**Source material:**
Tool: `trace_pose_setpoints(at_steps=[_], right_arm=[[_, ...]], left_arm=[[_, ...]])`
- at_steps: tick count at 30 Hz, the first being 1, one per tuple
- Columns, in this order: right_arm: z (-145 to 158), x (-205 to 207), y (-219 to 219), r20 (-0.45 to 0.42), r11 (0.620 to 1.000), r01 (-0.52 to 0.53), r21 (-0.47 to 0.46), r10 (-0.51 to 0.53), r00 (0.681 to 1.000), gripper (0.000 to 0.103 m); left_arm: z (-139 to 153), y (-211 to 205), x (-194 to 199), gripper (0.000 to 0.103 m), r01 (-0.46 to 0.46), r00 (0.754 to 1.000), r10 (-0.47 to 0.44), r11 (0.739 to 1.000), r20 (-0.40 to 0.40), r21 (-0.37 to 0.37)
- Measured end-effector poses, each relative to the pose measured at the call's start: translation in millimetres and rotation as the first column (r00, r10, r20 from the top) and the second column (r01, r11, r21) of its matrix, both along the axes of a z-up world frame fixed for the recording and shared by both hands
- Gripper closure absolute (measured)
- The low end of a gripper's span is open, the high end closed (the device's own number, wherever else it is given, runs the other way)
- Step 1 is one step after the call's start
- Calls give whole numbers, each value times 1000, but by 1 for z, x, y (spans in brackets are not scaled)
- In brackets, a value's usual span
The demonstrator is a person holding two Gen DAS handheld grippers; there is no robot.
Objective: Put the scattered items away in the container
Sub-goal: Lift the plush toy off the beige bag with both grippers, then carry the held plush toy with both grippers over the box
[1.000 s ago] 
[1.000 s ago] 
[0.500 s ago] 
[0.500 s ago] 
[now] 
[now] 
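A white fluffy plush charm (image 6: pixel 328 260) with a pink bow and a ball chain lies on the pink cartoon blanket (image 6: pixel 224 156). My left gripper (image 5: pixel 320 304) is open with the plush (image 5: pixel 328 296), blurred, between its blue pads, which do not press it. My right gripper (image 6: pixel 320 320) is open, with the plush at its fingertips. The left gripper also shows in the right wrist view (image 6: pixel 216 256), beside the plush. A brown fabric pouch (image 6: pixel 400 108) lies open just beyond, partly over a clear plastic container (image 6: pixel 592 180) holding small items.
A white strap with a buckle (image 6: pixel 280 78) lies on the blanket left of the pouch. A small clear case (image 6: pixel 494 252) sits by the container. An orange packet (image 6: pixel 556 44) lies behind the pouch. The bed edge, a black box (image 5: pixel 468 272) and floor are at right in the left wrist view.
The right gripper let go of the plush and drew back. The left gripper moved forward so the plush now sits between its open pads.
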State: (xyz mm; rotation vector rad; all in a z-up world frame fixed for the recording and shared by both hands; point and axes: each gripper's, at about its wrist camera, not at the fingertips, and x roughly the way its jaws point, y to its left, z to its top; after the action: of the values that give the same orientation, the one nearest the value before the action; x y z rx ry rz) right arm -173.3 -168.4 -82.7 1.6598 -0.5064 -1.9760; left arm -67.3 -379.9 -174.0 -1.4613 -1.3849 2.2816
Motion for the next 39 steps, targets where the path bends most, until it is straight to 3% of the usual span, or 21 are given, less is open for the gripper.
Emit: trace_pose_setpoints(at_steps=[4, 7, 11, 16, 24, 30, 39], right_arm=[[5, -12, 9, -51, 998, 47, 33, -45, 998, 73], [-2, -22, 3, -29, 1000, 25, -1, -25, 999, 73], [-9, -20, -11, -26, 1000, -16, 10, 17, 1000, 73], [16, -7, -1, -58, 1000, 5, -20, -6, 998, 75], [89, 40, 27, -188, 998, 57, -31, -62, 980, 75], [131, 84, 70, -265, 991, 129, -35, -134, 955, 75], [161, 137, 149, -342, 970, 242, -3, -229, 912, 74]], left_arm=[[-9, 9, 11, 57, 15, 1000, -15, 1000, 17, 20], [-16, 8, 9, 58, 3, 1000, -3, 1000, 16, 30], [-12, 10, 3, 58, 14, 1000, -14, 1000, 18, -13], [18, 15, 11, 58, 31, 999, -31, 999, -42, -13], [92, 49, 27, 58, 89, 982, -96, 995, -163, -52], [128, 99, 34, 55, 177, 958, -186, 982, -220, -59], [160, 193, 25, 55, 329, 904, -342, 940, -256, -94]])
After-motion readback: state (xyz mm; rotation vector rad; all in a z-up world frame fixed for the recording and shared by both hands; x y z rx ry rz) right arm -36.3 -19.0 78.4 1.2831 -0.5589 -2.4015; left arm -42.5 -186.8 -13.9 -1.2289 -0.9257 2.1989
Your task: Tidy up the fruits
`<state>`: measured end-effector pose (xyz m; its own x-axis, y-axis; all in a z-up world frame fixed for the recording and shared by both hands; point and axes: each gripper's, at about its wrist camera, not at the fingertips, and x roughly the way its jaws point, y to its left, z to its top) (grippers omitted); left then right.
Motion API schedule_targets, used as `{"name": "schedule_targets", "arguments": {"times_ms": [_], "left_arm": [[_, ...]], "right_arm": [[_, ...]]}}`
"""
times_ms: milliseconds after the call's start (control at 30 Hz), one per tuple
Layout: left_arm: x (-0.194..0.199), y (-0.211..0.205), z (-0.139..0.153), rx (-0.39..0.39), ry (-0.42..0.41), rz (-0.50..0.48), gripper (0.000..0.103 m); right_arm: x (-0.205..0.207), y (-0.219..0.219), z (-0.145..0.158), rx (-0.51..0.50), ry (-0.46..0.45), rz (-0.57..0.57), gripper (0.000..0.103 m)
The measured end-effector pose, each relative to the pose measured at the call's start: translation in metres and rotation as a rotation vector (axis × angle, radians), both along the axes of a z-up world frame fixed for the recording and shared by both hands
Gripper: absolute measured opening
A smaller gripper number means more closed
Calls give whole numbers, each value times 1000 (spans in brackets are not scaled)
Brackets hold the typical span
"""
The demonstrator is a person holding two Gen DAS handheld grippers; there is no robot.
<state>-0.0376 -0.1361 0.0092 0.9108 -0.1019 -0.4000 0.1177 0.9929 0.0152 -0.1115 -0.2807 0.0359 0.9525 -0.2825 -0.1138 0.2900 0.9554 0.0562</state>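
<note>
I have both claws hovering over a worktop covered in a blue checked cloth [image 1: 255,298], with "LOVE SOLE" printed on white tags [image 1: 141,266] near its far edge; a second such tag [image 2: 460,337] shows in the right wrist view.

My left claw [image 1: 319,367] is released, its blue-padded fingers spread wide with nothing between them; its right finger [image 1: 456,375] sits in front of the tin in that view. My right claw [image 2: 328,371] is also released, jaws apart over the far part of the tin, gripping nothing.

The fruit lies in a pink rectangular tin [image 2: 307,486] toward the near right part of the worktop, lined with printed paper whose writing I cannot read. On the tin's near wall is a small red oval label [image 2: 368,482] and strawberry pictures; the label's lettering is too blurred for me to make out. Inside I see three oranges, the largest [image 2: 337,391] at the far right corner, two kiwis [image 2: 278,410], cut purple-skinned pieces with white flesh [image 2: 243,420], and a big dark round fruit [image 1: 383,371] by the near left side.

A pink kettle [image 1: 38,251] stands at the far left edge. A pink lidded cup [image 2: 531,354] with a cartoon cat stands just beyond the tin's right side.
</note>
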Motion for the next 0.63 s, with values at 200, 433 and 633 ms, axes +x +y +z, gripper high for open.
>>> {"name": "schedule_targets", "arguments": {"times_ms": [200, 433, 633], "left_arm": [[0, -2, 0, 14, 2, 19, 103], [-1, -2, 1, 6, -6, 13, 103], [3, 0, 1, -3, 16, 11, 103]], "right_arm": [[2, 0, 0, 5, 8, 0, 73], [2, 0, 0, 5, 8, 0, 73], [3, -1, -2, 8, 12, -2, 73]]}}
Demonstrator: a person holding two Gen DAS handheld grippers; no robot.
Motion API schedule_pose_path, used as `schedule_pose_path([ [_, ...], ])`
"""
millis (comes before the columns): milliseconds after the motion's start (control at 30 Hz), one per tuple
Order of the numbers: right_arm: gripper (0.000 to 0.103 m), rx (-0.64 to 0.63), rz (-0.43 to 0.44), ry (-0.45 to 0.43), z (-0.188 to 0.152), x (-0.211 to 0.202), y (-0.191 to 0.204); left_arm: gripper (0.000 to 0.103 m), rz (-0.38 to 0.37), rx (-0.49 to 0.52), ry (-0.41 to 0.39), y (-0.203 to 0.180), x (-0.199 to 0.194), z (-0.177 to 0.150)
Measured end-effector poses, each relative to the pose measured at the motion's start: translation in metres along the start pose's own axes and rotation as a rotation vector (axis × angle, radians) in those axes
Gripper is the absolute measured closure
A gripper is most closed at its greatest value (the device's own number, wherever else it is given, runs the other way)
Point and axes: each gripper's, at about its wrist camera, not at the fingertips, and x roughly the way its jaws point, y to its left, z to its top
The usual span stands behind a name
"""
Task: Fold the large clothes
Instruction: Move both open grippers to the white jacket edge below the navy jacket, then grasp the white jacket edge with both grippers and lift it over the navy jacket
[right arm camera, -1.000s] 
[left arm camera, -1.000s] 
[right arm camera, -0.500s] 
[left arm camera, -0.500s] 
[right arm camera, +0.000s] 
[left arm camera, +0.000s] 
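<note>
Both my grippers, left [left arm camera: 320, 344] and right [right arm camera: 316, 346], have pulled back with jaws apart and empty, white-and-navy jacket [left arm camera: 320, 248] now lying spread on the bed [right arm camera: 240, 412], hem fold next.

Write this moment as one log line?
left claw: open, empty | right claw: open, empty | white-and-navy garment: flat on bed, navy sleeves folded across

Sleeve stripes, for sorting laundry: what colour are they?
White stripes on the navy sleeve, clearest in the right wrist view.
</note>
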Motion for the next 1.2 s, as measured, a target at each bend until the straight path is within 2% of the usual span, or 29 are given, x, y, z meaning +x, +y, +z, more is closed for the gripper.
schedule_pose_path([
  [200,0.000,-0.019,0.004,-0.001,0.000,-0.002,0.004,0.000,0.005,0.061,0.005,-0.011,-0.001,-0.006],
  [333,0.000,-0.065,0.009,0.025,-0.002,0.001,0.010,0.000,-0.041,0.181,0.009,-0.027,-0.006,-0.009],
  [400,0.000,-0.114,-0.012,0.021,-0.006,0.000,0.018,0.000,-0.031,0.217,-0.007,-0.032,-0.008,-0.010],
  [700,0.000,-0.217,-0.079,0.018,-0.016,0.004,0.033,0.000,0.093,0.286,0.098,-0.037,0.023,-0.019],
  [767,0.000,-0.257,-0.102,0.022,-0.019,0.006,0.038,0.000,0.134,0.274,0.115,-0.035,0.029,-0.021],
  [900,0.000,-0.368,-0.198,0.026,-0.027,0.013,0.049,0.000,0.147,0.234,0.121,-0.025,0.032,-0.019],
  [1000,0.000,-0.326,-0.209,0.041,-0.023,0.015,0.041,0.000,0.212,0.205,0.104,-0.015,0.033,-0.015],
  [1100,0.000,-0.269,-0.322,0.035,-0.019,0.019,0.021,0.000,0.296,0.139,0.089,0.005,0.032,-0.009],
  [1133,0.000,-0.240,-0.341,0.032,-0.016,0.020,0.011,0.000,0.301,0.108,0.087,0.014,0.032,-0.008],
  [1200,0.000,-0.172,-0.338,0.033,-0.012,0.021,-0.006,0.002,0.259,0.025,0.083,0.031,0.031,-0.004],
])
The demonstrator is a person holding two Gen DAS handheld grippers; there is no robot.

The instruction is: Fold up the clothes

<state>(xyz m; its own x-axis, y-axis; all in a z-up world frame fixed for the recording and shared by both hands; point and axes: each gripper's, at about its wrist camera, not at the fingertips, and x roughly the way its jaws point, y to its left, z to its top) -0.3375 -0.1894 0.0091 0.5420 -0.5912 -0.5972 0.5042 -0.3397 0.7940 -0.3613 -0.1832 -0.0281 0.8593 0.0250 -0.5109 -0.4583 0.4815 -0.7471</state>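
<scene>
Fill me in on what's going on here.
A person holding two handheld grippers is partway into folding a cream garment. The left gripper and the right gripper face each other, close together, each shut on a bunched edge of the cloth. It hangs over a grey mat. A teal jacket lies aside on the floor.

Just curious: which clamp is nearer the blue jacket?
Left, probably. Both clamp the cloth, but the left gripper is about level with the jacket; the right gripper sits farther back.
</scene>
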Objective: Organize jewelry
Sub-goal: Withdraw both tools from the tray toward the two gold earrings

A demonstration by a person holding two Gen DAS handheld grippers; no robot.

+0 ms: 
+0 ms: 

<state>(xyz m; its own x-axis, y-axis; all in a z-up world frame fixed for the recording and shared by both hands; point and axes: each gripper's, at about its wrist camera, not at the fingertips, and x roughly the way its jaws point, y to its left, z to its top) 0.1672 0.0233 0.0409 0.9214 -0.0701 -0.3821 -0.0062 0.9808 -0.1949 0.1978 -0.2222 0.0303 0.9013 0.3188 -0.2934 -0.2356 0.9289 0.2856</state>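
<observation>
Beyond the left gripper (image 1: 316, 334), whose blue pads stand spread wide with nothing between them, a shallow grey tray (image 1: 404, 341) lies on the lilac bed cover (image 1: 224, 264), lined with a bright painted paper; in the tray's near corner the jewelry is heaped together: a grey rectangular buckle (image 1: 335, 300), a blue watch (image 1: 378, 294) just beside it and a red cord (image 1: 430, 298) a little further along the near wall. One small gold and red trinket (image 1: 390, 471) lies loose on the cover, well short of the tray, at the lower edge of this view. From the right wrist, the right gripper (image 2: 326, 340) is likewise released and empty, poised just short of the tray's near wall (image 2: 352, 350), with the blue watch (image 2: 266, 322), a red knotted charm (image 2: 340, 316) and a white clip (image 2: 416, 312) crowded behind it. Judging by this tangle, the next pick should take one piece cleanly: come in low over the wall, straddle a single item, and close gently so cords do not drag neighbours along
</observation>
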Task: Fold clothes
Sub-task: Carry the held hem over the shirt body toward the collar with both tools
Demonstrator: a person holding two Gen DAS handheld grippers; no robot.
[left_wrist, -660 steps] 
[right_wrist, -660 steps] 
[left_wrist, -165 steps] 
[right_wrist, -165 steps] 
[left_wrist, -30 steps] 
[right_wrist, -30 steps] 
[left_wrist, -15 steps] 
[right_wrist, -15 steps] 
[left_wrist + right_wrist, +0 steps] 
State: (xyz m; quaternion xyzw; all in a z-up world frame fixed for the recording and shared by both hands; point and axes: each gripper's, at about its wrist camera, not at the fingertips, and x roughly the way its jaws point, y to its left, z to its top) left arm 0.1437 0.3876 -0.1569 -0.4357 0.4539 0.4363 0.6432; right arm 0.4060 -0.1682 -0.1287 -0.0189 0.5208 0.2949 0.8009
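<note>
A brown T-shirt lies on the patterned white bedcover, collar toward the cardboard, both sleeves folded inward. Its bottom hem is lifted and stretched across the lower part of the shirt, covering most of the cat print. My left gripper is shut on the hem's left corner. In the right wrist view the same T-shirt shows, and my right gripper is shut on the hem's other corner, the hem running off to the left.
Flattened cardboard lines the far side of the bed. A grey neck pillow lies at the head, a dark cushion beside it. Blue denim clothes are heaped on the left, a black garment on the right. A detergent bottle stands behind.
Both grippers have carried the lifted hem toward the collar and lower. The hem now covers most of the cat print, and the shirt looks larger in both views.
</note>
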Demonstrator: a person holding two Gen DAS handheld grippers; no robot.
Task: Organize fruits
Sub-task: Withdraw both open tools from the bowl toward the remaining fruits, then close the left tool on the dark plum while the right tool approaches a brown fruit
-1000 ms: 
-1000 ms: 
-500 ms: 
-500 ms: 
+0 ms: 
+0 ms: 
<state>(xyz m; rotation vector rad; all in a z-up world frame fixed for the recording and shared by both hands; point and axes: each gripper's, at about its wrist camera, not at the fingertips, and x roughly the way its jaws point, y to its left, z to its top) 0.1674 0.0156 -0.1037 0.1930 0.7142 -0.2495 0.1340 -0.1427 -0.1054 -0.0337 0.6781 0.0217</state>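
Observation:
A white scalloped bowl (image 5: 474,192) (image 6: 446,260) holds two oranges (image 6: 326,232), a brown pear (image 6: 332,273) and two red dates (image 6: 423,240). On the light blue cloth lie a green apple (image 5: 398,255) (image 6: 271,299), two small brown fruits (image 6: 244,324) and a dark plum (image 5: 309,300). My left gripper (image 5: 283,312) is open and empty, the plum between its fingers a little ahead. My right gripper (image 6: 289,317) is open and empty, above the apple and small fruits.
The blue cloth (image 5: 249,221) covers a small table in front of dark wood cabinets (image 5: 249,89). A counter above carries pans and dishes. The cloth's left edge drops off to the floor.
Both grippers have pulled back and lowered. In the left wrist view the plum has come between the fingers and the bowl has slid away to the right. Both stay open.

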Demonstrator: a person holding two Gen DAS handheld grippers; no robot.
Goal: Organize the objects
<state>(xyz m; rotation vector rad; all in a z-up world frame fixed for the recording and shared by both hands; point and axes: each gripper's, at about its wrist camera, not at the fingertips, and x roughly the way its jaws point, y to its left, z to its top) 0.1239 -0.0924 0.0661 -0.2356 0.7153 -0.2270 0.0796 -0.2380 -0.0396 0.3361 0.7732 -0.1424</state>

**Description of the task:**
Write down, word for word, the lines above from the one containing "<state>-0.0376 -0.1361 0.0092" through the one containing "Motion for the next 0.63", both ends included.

**Answer for the task:**
<state>-0.0376 -0.1361 0.0092 0.9108 -0.1019 -0.4000 0.1177 0.9929 0.0152 -0.1115 -0.2807 0.0359 0.9525 -0.2825 -0.1138 0.2900 0.9554 0.0562</state>
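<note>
I have both claws hovering over a worktop covered in a blue checked cloth [image 1: 255,298], with "LOVE SOLE" printed on white tags [image 1: 141,266] near its far edge; a second such tag [image 2: 460,337] shows in the right wrist view.

My left claw [image 1: 319,367] is released, its blue-padded fingers spread wide with nothing between them; its right finger [image 1: 456,375] sits in front of the tin in that view. My right claw [image 2: 328,371] is also released, jaws apart over the far part of the tin, gripping nothing.

The fruit lies in a pink rectangular tin [image 2: 307,486] toward the near right part of the worktop, lined with printed paper whose writing I cannot read. On the tin's near wall is a small red oval label [image 2: 368,482] and strawberry pictures; the label's lettering is too blurred for me to make out. Inside I see three oranges, the largest [image 2: 337,391] at the far right corner, two kiwis [image 2: 278,410], cut purple-skinned pieces with white flesh [image 2: 243,420], and a big dark round fruit [image 1: 383,371] by the near left side.

A pink kettle [image 1: 38,251] stands at the far left edge. A pink lidded cup [image 2: 531,354] with a cartoon cat stands just beyond the tin's right side.
</note>
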Motion for the next 0.63 s, with values at 200, 433 and 633 ms, axes +x +y +z, gripper high for open.

No further output is required for this exercise.